Modası Asla Geçmeyecek İkonik Ayakkabı Tasarımları
Yazı Boyutu:
Ünlü film sahnelerinin odak noktası olanlardan moda tarihine yön verenlere… Tüm zamanların en dikkat çeken ayakkabı modelleri mutlu edecek yatırımlardan bir tanesi.
Ayakkabılar kesinlikle bir aksesuardan çok daha fazlası. Stili baştan sona değiştirebilen, kombini bir anda farklı bir seviyeye taşıyan ve ünlü tasarımcıların dokunuşuyla heyecan yaratan; tüm zamanların en beğenilen ayakkabı modellerini bir araya getirdik. Marilyn Monroe’nun dediği gibi kadınlar doğru ayakkabı seçince dünyayı fethedebilir mi bilmiyoruz ama mükemmel ayakkabılara sahip olmanın mutluluk getirdiği kesin.
Stuart Weitzman Nudist
Kırmızı halılardan sokak stillerine birçok kombinde gördüğümüz Stuart Weitzman’ın ismiyle akıllara gelen birçok modeli var. Ama şüphesiz aralarından en dikkat çeken ve ikonikleşen Nudist modeli. İncecik bantlı ve bilekten bağlanan Nudist’ler her bir tasarımıyla baş döndürecek güzellikte.
Jean pantolon ve beyaz tişörtle yapılan minimal kombinlerden gösterişli elbiselere kadar her parçayı tamamlamak için de birebir.
Manolo Blahnik Hangisi
Ayakkabı tasarımı denildiğinde akla ilk gelen isimlerden biri olan Manolo Blahnik, sektördeki 50 yılını geride bıraktı. Bu 50 yılda sayısız ünlü ismin ayağında görüldü, hakkında konuşuldu hatta filmlerin bile en unutulmaz sahnelerinde yer aldı. Her bir tasarımı gündem yaratan onlarca Manolo Blahnik tasarımı ayakkabının arasından sıyrılan bir model var: Hangisi. Sivri burunlu ve kare formlu taşlarıyla Hangisi modellerin bu kadar sevilmesinde Carrie’nin ve Mr. Big ile o meşhur sahnelerinin payı büyük olsa gerek.
Chanel Slingback
Gabriel Coco Chanel’in ilk kez 1957 koleksiyonunda sergilediği Slingback’ler 2015’te geri döndü. Karl Lagerfeld’in yeniden gün yüzüne çıkardığı Slingback (Moda dünyasına cap-toe tabirini kazandıran) ayakkabılar kesinlikle gündüzden geceye taşınabilen, her stile uyum sağlayan zamansız ve bir o kadar da ikonik bir parça.

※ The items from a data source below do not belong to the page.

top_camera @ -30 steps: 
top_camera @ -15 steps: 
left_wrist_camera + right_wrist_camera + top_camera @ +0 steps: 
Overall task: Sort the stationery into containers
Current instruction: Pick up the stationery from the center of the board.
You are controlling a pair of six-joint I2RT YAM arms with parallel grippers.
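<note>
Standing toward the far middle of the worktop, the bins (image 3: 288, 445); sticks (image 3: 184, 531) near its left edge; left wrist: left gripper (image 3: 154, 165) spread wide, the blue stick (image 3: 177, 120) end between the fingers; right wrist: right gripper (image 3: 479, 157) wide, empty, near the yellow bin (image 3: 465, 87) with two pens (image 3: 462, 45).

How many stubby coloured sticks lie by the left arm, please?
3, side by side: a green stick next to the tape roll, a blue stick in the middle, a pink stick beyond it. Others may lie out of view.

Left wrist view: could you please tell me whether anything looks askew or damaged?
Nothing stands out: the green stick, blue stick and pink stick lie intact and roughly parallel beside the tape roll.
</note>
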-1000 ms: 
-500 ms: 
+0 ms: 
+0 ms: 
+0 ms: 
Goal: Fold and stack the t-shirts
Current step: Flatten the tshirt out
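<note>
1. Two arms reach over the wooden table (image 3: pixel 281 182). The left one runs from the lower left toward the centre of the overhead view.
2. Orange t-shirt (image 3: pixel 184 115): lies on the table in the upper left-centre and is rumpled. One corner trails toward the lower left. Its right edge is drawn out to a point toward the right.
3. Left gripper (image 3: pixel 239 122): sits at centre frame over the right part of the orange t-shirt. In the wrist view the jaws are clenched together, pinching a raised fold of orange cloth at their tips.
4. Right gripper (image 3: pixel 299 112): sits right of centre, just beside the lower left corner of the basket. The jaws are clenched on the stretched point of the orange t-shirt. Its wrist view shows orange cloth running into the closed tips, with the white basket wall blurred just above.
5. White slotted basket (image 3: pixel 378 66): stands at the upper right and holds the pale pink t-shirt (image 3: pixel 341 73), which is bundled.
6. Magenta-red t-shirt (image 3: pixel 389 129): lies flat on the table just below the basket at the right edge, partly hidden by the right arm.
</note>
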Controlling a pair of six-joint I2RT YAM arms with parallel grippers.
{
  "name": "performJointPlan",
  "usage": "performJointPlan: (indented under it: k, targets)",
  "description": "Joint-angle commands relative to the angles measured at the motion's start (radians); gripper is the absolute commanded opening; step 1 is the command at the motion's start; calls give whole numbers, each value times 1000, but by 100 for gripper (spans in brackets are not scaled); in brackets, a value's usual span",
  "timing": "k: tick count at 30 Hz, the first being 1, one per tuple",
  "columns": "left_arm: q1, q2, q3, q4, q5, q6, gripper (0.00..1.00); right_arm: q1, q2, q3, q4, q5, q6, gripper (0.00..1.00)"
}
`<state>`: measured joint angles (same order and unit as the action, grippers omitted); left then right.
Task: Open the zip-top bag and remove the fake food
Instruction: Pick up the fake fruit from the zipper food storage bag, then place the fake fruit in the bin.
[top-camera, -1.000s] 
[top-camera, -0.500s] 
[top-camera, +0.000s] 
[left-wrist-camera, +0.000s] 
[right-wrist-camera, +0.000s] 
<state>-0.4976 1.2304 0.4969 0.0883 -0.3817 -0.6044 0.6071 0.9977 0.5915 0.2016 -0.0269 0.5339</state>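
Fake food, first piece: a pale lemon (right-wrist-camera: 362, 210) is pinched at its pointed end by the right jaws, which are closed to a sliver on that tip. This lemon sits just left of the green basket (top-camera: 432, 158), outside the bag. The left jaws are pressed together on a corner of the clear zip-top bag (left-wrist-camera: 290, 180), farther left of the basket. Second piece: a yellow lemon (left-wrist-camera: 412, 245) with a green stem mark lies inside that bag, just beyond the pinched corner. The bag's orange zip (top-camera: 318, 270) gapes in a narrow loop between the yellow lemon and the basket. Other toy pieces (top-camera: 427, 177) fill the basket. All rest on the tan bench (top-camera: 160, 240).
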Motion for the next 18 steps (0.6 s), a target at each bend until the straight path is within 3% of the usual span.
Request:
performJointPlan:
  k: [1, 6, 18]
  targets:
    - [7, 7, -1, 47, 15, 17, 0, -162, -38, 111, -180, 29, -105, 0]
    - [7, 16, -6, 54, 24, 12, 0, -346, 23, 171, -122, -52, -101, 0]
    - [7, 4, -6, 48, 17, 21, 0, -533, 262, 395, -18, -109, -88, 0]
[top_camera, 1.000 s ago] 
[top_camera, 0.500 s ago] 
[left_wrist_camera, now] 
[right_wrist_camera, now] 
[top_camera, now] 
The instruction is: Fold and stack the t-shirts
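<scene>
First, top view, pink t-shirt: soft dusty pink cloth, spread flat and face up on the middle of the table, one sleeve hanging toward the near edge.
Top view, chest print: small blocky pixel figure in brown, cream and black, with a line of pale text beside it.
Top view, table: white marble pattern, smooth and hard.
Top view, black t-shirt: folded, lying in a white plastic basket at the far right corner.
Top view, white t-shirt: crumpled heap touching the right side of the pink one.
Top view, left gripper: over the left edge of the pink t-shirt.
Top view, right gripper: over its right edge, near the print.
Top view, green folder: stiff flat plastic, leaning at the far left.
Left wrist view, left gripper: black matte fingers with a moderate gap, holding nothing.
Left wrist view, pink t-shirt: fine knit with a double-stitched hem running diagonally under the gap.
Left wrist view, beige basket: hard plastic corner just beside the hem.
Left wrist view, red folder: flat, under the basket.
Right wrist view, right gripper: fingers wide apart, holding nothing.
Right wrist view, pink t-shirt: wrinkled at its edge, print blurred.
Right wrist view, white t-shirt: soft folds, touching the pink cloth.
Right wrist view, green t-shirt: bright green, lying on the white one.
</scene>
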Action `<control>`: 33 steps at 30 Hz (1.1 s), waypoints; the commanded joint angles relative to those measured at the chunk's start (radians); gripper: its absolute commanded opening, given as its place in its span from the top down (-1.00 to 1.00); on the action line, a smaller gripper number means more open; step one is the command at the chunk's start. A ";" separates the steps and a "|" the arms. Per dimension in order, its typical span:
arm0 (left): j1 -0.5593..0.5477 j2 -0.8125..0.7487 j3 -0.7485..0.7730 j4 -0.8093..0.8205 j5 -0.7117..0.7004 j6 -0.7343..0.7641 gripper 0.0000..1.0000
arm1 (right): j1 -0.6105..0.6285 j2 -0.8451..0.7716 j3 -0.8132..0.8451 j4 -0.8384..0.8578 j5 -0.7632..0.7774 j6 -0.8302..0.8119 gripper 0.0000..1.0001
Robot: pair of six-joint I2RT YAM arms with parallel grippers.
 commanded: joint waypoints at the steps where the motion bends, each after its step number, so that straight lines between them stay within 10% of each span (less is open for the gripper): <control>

Tasarladığı her parçada şıklığın yanı sıra rahatlığı da değerlendiren Coco Chanel’in Slingback’in görünümü sayesinde ayakları daha küçük, bacak boyunu ise daha uzun göstermeyi başarması da onun efsaneleşmesini sağlayan tasarım dehasının bir parçası.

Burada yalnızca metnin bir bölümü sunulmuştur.